DATA BELOW:
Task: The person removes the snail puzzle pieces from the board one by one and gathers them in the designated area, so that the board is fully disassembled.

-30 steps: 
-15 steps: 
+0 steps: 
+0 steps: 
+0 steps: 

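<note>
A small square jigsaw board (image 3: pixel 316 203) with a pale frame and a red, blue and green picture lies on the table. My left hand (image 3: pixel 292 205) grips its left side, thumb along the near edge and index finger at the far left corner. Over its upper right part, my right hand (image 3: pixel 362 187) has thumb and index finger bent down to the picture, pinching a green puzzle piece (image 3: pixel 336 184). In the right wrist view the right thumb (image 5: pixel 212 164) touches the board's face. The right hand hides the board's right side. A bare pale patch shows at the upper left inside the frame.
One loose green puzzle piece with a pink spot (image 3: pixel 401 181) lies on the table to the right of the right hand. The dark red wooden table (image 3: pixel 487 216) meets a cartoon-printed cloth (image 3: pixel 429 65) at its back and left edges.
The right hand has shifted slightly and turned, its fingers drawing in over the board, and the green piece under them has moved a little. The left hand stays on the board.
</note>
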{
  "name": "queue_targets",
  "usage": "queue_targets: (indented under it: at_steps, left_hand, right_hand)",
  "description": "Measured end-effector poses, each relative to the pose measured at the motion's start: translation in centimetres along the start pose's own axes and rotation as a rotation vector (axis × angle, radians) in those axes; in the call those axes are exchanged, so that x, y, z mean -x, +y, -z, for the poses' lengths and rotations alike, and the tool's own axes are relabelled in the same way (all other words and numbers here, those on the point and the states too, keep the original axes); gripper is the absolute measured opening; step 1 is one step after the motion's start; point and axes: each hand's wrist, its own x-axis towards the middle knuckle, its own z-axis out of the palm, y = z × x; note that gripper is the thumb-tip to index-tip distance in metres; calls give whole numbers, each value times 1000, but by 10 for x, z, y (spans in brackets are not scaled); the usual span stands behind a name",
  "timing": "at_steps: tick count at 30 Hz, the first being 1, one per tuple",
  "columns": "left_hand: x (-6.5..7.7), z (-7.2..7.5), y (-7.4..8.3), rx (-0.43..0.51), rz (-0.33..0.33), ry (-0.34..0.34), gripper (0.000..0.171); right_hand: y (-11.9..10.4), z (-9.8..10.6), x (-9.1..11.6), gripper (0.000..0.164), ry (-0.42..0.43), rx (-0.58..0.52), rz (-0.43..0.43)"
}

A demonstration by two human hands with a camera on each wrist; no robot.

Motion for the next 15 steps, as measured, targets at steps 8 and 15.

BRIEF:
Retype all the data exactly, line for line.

SOLVED PROBLEM:
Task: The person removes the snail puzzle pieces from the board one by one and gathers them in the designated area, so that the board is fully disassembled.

-30 steps: 
-15 steps: 
+0 steps: 
+0 steps: 
+0 steps: 

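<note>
A small square jigsaw board (image 3: pixel 316 203) with a pale frame and a red, blue and green picture lies on the table. My left hand (image 3: pixel 292 205) grips its left side, thumb along the near edge and index finger at the far left corner. Over its upper right part, my right hand (image 3: pixel 362 187) has thumb and index finger bent down to the picture, pinching a green puzzle piece (image 3: pixel 336 184). In the right wrist view the right thumb (image 5: pixel 212 164) touches the board's face. The right hand hides the board's right side. A bare pale patch shows at the upper left inside the frame.
One loose green puzzle piece with a pink spot (image 3: pixel 401 181) lies on the table to the right of the right hand. The dark red wooden table (image 3: pixel 487 216) meets a cartoon-printed cloth (image 3: pixel 429 65) at its back and left edges.
The right hand has shifted slightly and turned, its fingers drawing in over the board, and the green piece under them has moved a little. The left hand stays on the board.
</note>
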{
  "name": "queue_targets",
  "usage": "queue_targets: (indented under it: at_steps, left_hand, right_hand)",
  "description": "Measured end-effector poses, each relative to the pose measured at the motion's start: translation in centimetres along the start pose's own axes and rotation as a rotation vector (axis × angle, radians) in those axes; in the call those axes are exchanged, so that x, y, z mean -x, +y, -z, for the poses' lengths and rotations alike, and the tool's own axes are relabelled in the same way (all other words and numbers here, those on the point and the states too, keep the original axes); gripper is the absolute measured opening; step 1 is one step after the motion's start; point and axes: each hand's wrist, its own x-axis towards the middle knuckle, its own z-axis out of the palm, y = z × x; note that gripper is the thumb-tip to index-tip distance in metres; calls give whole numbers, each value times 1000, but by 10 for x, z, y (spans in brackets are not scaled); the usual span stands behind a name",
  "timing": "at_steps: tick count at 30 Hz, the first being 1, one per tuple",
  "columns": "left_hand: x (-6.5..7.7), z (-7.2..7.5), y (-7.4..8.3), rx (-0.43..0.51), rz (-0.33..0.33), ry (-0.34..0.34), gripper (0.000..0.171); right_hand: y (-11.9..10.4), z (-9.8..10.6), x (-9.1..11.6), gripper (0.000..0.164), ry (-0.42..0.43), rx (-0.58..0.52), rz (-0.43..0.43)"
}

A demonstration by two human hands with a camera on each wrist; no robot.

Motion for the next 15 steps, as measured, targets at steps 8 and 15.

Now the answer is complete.